= Barretto Junior =

Transport barque built in 1818

Barretto Junior was a wood-hulled barque built in Calcutta in 1818 that served as a passenger-cargo ship and expeditionary support vessel as well as a transport for both troops and convicts. She is best known for supplying Franklin's lost expedition.

== History ==

=== Early history ===
Barretto Junior was launched in June 1818 by Michael Smith at Howrah, Calcutta (modern day Kolkata, West Bengal) for R. Ford & Company, and likely named after the Portuguese-descended Joseph Barretto Junior, of wealthy India-based merchants Barretto & Co. She was initially a cargo ship, measured as 485 tons burthen, and later as 523 gross register tons. Licensed to use the facilities of the East India Company and to carry their cargoes, Barretto Junior was recorded at Canton (modern day Guangzhou) in October 1818. In Autumn 1826 she brought an East India company cargo to London, where she was put up for sale at auction in the East India Docks.

In 1829 the ship was bought by Fairlie & Co, London who refitted her in 1831 as a passenger ship for the London-Madras-Calcutta route, which continued until 1838. In 1836 Barretto Juniors registered owner became Reid & Co, but two years later she was bought by a leading British shipowner, Joseph Somes of London. In September 1838 she sailed from Cove of Cork with troops for Cape Town and Mauritius, a prelude to being taken up as an army transport in 1839. After Somes' death in June 1845, Barretto Junior was transferred to J & F Somes, and re-rigged as a barque.

=== Franklin expedition ===
Still owned by Somes, in 1845 Iden Huggins was appointed master of Barretto Junior. Royal Navy lieutenant Edward Griffiths was put in charge of the ship on 18 April 1845, and placed under orders of John Franklin at the Woolwich Dockyard, to help preparation for his expedition to chart the Northwest Passage. Barretto Junior was to carry stores of supplies, provision, and clothing which would be transferred to the expedition ships HMS Erebus and HMS Terror once they had arrived in the arctic. This allowed a larger amount of supplies to be brought on the expedition without overburdening the main vessels, and helped safeguard supplies for the journey across the Atlantic. Barretto Junior also carried live cattle to be slaughtered for fresh meat.
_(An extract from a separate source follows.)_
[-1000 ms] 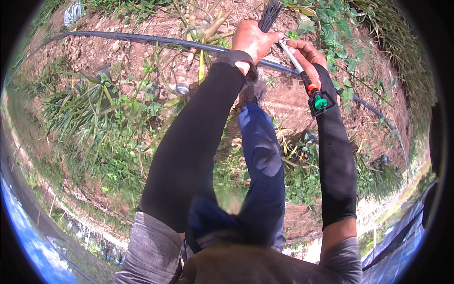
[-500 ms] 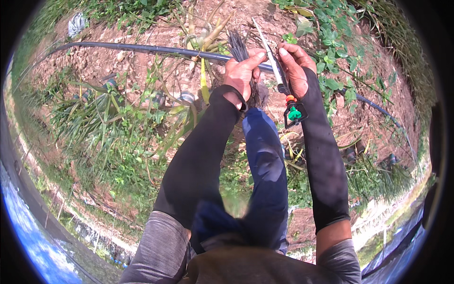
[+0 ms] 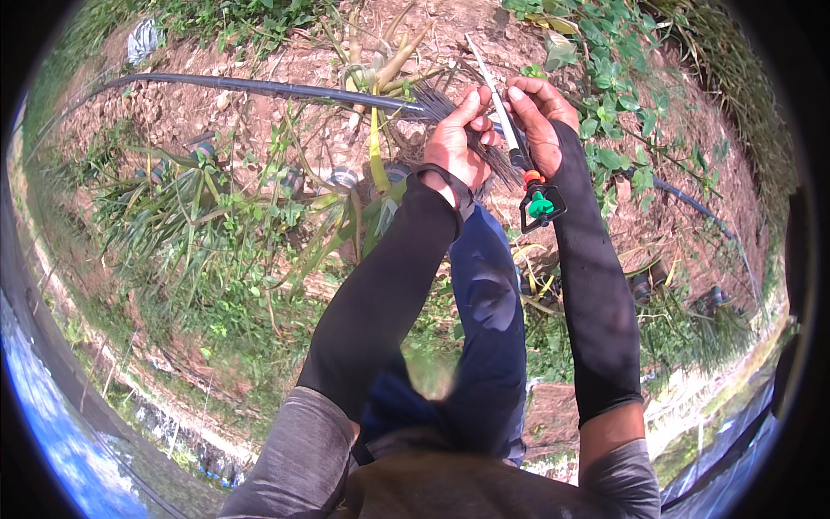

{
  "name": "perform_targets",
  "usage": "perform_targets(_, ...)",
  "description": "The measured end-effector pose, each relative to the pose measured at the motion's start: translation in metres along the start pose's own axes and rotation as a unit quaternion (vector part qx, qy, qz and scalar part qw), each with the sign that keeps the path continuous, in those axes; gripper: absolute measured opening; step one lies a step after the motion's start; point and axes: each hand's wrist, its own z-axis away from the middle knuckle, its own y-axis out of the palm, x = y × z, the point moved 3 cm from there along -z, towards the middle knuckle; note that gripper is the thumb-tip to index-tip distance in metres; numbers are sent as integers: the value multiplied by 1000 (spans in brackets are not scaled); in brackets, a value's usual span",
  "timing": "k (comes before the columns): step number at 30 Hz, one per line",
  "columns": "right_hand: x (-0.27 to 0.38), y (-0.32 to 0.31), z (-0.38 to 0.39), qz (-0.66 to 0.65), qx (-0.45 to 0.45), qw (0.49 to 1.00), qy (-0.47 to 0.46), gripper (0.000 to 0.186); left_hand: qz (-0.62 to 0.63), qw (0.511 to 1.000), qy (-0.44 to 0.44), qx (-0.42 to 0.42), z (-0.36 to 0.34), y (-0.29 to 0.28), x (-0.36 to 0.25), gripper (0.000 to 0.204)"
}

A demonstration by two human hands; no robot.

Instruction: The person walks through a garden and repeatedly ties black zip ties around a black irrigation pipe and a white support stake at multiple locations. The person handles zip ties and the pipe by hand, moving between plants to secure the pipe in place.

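Left hand (image 3: 456, 143): closed around a bundle of thin dark bristle-like strands (image 3: 445, 108), held above the reddish-brown soil. Right hand (image 3: 538, 112): closed on a slim white rod (image 3: 493, 95), which carried an orange-and-green sprinkler head in a black frame (image 3: 539, 201) hanging at the wrist. Both hands were close together, just over a long black irrigation pipe (image 3: 259, 86) lying across the ground; green weeds (image 3: 199, 225) grew beside it
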Motion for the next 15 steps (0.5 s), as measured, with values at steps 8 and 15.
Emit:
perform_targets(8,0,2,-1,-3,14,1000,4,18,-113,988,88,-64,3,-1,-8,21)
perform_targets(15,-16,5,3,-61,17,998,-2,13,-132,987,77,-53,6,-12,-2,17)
Barretto Junior was accompanied by two steam tugs that helped tow Erebus and Terror to Greenland: HMS Rattler and HMS Blazer. All five ships arrived in Disko Bay on 4 July 1845, and Barretto Juniors stores were transferred to the two expedition ships. On 12 July 1845, she took on all mail from the personnel of the expedition to deliver to England. Among these was a scientific paper entitled "On the Anatomy of Forbesia," written by Harry Duncan Spens Goodsir, which was published posthumously by his brother John Goodsir five years later. Five men of the expedition also returned to England aboard Barretto Junior: William Aitken (marine, Terror), John Brown (able seaman, Terror), Thomas Burt (armourer, Erebus), Robert Carr (armourer, Terror) and James Elliot (sailmaker, Terror).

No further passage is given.